Problem to solve =>
At the line with "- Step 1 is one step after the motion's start", start repeating the data, and continue line by line through the final line, exactly.

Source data
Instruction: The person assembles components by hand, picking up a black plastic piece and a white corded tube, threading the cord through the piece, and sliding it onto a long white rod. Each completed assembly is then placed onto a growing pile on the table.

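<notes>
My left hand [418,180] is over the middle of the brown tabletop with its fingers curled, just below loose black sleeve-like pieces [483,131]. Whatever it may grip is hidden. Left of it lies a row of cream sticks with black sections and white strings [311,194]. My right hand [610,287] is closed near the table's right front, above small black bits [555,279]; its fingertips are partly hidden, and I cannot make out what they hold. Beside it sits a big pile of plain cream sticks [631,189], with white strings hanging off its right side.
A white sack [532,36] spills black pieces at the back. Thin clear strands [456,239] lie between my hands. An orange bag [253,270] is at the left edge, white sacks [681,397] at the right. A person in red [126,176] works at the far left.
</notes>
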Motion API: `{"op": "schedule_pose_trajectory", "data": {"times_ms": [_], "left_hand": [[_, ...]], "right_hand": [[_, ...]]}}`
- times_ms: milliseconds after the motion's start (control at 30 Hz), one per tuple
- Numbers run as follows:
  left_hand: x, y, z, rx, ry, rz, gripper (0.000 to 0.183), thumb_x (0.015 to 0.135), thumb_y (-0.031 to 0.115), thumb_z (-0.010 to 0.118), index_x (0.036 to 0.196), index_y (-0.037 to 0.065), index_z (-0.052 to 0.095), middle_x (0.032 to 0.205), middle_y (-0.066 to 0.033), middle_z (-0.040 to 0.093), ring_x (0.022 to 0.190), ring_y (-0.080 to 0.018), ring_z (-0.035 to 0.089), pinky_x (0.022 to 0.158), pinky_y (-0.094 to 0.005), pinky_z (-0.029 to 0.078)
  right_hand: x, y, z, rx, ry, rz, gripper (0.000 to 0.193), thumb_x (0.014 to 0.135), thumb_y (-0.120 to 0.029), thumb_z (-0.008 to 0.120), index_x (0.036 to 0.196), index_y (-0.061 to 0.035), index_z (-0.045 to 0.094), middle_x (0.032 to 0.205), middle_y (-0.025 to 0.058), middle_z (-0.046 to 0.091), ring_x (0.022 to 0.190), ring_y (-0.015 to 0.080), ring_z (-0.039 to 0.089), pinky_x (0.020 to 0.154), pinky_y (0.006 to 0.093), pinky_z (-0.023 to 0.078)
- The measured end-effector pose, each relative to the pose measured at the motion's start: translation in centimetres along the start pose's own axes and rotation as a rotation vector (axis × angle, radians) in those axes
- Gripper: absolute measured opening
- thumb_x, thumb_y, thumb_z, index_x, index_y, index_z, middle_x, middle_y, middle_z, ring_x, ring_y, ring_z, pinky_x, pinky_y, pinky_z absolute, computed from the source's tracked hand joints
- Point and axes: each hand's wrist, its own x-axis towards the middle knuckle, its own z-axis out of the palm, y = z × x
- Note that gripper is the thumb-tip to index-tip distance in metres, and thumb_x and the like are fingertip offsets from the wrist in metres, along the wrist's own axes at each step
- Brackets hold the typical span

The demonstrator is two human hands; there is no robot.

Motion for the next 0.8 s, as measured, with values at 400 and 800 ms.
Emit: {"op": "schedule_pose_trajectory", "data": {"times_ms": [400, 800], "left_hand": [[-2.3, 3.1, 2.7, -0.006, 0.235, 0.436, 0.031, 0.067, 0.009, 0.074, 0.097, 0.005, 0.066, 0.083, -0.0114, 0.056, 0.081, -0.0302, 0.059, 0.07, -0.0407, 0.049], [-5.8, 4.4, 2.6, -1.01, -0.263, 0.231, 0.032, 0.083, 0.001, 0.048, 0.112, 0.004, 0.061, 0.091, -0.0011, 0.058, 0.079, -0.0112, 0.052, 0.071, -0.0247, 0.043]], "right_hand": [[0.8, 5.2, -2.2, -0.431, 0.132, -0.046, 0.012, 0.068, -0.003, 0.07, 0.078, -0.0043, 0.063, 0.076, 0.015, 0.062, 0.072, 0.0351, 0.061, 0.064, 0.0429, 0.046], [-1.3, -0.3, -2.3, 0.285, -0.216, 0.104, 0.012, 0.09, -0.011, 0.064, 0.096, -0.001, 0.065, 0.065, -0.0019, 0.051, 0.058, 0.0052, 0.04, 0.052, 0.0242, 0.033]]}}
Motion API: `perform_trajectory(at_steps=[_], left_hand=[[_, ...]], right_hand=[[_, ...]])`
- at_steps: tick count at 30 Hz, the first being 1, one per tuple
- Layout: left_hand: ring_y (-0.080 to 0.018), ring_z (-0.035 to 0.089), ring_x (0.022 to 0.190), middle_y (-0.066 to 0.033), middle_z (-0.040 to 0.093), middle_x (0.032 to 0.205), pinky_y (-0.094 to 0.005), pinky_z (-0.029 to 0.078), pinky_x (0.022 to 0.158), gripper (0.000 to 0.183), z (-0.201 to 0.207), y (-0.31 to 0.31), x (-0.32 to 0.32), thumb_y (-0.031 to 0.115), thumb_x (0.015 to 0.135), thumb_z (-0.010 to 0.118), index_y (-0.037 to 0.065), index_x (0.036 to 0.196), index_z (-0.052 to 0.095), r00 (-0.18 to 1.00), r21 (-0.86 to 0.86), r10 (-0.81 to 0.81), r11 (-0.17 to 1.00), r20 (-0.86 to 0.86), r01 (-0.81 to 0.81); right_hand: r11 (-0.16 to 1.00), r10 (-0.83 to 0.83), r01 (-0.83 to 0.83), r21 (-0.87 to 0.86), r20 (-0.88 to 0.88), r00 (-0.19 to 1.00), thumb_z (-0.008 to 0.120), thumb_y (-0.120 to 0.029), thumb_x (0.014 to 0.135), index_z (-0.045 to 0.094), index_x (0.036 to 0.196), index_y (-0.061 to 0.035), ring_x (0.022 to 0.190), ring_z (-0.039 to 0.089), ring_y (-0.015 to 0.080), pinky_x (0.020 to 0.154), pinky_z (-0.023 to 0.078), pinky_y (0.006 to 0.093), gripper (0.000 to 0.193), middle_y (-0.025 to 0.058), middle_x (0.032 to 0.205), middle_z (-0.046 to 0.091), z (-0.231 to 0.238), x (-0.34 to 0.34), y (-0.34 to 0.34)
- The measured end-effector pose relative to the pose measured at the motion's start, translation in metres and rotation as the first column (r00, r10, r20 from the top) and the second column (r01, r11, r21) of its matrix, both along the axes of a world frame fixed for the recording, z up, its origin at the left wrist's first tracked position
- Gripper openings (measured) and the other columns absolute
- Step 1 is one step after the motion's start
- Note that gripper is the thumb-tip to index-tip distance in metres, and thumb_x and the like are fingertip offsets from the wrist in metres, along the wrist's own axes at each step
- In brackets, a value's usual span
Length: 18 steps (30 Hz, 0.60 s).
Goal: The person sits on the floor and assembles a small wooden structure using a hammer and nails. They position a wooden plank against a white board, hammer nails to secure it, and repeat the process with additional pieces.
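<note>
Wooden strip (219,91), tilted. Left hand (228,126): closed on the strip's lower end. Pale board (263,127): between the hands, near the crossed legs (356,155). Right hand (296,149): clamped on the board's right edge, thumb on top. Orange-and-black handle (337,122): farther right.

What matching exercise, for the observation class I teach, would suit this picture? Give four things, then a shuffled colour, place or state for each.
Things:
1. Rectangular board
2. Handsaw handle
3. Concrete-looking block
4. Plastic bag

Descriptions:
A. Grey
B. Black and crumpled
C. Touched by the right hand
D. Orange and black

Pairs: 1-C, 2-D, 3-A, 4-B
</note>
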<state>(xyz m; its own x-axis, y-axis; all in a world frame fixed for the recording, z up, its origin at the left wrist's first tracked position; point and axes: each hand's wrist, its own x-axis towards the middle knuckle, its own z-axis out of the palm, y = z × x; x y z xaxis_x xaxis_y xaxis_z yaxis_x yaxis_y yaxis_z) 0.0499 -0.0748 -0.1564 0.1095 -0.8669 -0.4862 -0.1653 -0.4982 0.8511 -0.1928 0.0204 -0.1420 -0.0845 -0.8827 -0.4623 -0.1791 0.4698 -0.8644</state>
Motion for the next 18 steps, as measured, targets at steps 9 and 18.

Output =>
- Step 1 is one step after the motion's start
- Note that gripper is the thumb-tip to index-tip distance in metres, and thumb_x and the like are fingertip offsets from the wrist in metres, along the wrist's own axes at each step
- In brackets, a value's usual span
Length: 18 steps (30 Hz, 0.60 s).
Goal: The person sits on the floor and assembles a small wooden structure using a hammer and nails. They position a wooden plank against a white board, hammer nails to secure it, and repeat the process with additional pieces.
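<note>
Wooden strip (219,91), tilted. Left hand (228,126): closed on the strip's lower end. Pale board (263,127): between the hands, near the crossed legs (356,155). Right hand (296,149): clamped on the board's right edge, thumb on top. Orange-and-black handle (337,122): farther right.

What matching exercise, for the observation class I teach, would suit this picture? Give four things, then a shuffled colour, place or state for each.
Things:
1. Rectangular board
2. Handsaw handle
3. Concrete-looking block
4. Plastic bag

Descriptions:
A. Grey
B. Black and crumpled
C. Touched by the right hand
D. Orange and black

Pairs: 1-C, 2-D, 3-A, 4-B
</note>
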<state>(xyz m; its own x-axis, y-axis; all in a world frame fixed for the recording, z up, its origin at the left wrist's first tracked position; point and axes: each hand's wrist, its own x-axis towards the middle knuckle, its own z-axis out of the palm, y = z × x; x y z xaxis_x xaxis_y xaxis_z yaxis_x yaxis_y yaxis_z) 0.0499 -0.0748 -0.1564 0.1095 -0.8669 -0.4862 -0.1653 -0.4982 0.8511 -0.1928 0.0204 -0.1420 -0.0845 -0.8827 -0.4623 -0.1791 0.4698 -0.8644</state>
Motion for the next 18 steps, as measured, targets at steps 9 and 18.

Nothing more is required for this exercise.